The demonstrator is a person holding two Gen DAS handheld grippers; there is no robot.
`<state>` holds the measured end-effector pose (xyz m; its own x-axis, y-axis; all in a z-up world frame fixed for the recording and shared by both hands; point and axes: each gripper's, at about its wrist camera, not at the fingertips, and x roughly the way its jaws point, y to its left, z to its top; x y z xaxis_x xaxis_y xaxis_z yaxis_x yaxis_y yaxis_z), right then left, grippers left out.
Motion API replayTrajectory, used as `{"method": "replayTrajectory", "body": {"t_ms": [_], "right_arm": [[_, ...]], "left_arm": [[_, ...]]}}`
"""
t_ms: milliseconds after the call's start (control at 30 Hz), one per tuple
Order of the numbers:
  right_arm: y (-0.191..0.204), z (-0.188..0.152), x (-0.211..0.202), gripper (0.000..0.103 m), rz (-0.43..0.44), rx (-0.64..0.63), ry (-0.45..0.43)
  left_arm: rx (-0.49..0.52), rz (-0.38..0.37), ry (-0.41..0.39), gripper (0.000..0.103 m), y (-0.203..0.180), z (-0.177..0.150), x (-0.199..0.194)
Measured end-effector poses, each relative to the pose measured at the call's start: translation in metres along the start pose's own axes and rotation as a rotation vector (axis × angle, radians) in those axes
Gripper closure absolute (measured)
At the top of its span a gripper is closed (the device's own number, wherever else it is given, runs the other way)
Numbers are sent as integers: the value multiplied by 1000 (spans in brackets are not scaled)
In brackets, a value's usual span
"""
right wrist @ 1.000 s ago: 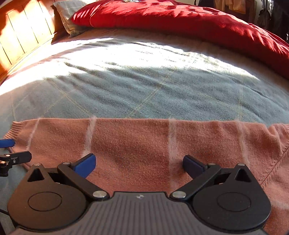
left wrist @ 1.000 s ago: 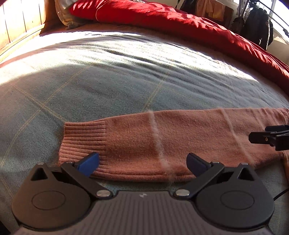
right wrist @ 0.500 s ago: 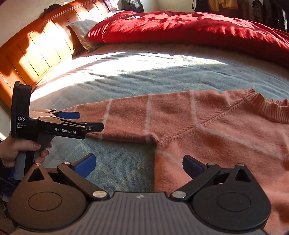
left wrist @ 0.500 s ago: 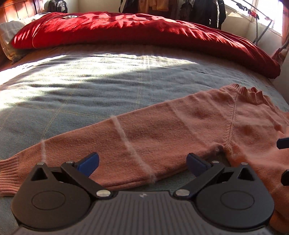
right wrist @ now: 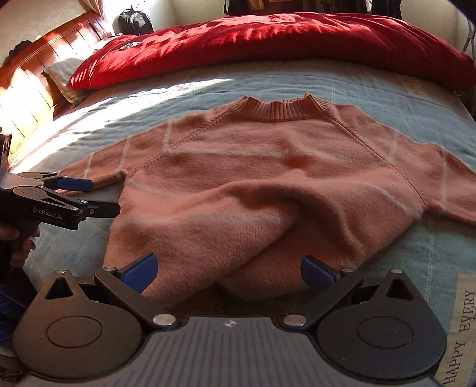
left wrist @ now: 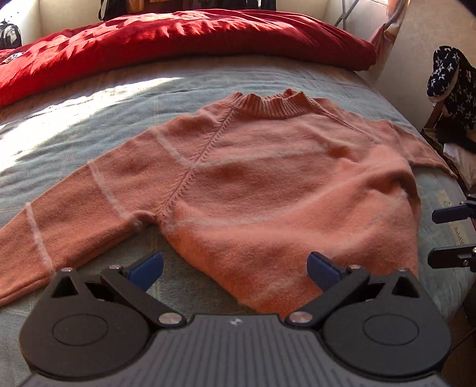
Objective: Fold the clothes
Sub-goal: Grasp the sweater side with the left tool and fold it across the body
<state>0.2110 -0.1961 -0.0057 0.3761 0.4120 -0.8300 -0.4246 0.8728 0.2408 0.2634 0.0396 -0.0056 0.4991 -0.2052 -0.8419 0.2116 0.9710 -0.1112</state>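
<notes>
A: Sunlight falls across a wide bed (right wrist: 208, 98) with a grey-blue checked cover, and a wooden headboard (right wrist: 35, 86) stands at its left end.

B: And along the far side?

A: Heaped red duvet (right wrist: 267, 38), running nearly the whole length, with a pale pillow (right wrist: 59, 74) tucked under its left end.

B: Where is the clothing?

A: One salmon-pink sweater (left wrist: 267, 184) lies spread on the cover, ribbed collar (left wrist: 273, 105) toward the duvet and hem toward the cameras. Both sleeves stretch out sideways, and thin pale stripes cross them. The lower body is rumpled into a soft ridge in the right wrist view.

B: The tools?

A: Left gripper (left wrist: 235, 268) hovers over the hem's left corner, its blue-padded fingers spread wide with nothing between them. Right gripper (right wrist: 229, 271) sits over the hem's middle, equally wide and empty.

B: Anything smaller?

A: A hand (right wrist: 17, 244) grips the left tool's handle, and a dark backpack (right wrist: 135, 19) sits beyond the headboard.
</notes>
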Motion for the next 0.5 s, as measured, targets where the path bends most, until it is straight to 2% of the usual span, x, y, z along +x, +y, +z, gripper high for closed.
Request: {"method": "replayTrajectory", "body": {"t_ms": [167, 333, 400, 500], "right_arm": [[-9, -31, 3, 0, 10, -38, 78], [-15, -47, 0, 0, 27, -46, 99], [-19, -50, -1, 0, 36, -36, 99], [-25, -51, -4, 0, 34, -23, 95]], "left_arm": [[77, -30, 8, 1, -45, -11, -17], [191, -71, 19, 1, -94, -18, -17], [264, -48, 26, 1, -112, -22, -8], [429, 86, 20, 1, -132, -26, 10]]}}
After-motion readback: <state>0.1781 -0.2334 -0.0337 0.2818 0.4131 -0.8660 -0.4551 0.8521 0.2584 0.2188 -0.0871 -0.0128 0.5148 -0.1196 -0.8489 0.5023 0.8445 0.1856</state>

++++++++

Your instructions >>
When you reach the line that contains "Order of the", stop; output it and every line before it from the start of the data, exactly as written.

Result for this exercise >>
The demonstrator is a person holding two Gen DAS handheld grippers; there is no robot.
`<state>` holds the measured end-effector pose (xyz m; its own x-axis, y-axis; all in a z-up world frame fixed for the recording and shared by both hands; point and axes: each gripper's, at about its wrist camera, not at the fingertips, and x roughly the way its jaws point, y to its left, z to its top; x y z xaxis_x xaxis_y xaxis_z yaxis_x yaxis_y yaxis_z), right then left, grippers left out.
Motion API replayTrajectory, used as `{"method": "replayTrajectory", "body": {"t_ms": [_], "right_arm": [[_, ...]], "left_arm": [[_, ...]]}}`
"""
t_ms: milliseconds after the call's start (control at 30 Hz), one per tuple
Order of the numbers:

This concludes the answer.